«Какой маленький, а какой тяжелый. Сильный, наверное!» — и тут же он исчез. Мелькнул по полу к двери, и мне показалось, что он прошел прямо сквозь нее, не открывая. И все стало сразу же как прежде. Темнота ночи снова заполнила избушку, а я тут же уснул.
Утром я проспал бы, наверное, до обеда, но бабушка разбудила меня часов в одиннадцать.
— Ну и как тебе домовой? — спросила она.
— А ты откуда знаешь, что я его видел?
— Так я же не спала, тоже его видела. Я часто его вижу, он от меня уже давно не шугается. Знаешь, внучек, я не думала, что он тебе покажется, а уж что на кроватку к тебе вспрыгнет — я и не слышала о таком.
Потом она налила мне молока, положила каши и, пристально глядя на меня, снова спросила:
— А вот скажи-ка, внучок, о чем ты думал, когда ждал домового?
— Я?.. Ну, о разном…
— А все-таки? — пытала меня бабушка.
— Ну, о домовом, наверное… А-а-а! Я думал, а как же он зимой-то будет здесь жить, когда вы уедете. Ведь замерзнет… И… и… думал, что если он маленький такой, как бы его наш кот не задрал — он же и птичек, и мышей, и крыс ловит.

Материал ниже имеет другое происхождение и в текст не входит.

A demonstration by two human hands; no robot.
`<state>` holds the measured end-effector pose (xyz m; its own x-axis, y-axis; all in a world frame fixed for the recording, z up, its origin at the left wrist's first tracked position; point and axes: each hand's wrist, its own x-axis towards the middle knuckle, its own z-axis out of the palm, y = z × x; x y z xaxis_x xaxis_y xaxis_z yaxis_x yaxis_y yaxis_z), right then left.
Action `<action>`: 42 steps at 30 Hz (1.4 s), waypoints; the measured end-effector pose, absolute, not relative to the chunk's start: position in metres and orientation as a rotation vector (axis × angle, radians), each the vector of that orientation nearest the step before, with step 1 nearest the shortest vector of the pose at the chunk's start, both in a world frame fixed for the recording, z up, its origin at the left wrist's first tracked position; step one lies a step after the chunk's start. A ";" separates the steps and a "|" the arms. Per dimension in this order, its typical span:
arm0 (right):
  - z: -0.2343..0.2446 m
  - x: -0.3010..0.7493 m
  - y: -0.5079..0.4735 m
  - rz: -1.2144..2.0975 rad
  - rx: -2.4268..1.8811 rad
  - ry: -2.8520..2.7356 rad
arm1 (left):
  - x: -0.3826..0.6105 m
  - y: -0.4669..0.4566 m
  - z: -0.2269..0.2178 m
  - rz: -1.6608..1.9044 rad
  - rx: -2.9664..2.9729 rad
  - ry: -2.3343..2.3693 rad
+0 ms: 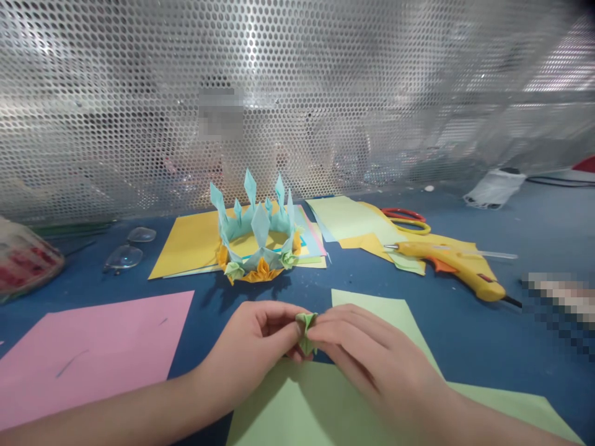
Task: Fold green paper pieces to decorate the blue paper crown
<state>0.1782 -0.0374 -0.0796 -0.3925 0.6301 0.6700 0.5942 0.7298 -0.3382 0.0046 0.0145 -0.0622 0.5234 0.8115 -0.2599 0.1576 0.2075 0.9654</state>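
Note:
Both hands meet low in the middle of the blue table and pinch a small folded green paper piece [307, 329] between their fingertips. My left hand [253, 347] grips it from the left, my right hand [372, 356] from the right, each with fingers closed on it. Beneath the hands lie light green paper sheets [325, 409]. Just beyond them stands a paper crown [258, 238] with pale blue spikes and a band of yellow, orange and green folds, resting partly on a yellow sheet [190, 244].
A pink sheet [93, 353] lies at the left. A yellow glue gun [458, 266], red-and-yellow scissors [406, 220] and more coloured sheets [348, 220] lie at the right rear. Clear glasses [127, 251] rest at the left rear. A perforated metal screen [297, 93] closes the back.

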 end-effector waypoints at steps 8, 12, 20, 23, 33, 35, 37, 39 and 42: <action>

Вот и боялся…
— Ну, тогда понятно, почему он тебе показался, — задумчиво сказала она. — Он услышал твои добрые мысли и позволил себя увидеть. Он позволил тебе знать, что есть домовые. Он позволил тебе себя увидеть.
И бабушка, поцеловав меня в макушку, вышла из избушки, бросив напоследок:
— А зимой он с нами в село уезжает и живет под печью. Там ему тепло…
Вот такое мое самое раннее воспоминание из детства о Необычном и Удивительном. И мне сегодня чуточку стыдно, ибо с годами я забыл о том, что в нашем мире живут домовые.
Я верю в жизнь, когда кипит весна,
Ликует Солнце, распевают птицы,
И перспектива солнечно ясна,
И планам в жизни нет границы.
Михаил Величко
Идти и так-то было тяжело, а огромные и тяжеленные рюкзаки, крутая таежная тропа с камнями и корнями могучих елей оптимизма не прибавляли… Споткнувшись в очередной раз, я малодушно подумал:
«И на фига поперлись… дома бы сидели, отдыхали бы после выпускных экзаменов… а здесь… мучайся вот…» Но тут тайга, словно подслушав мои горестные мысли, сжалилась и резко повернула тропу вниз, в долину, а под горку-то, даже с нашими рюкзаками, не в пример идти легче! А тут еще горный хребет с могучими елями заслонили нас от жалящих — несмотря на шесть часов вечера! — лучей июньского солнца. Все заметно повеселели, заговорили и зашагали бодрее. Спустившись вниз, тропка слилась с ручейком, и мы, охлаждая разгоряченные и усталые ноги, с наслаждением пошли прямо по воде горного, а посему очень холодного ручья. Мы шли, время от времени наклонялись, черпая ладонями воду и плескали ее на лицо, грудь… Хорошо!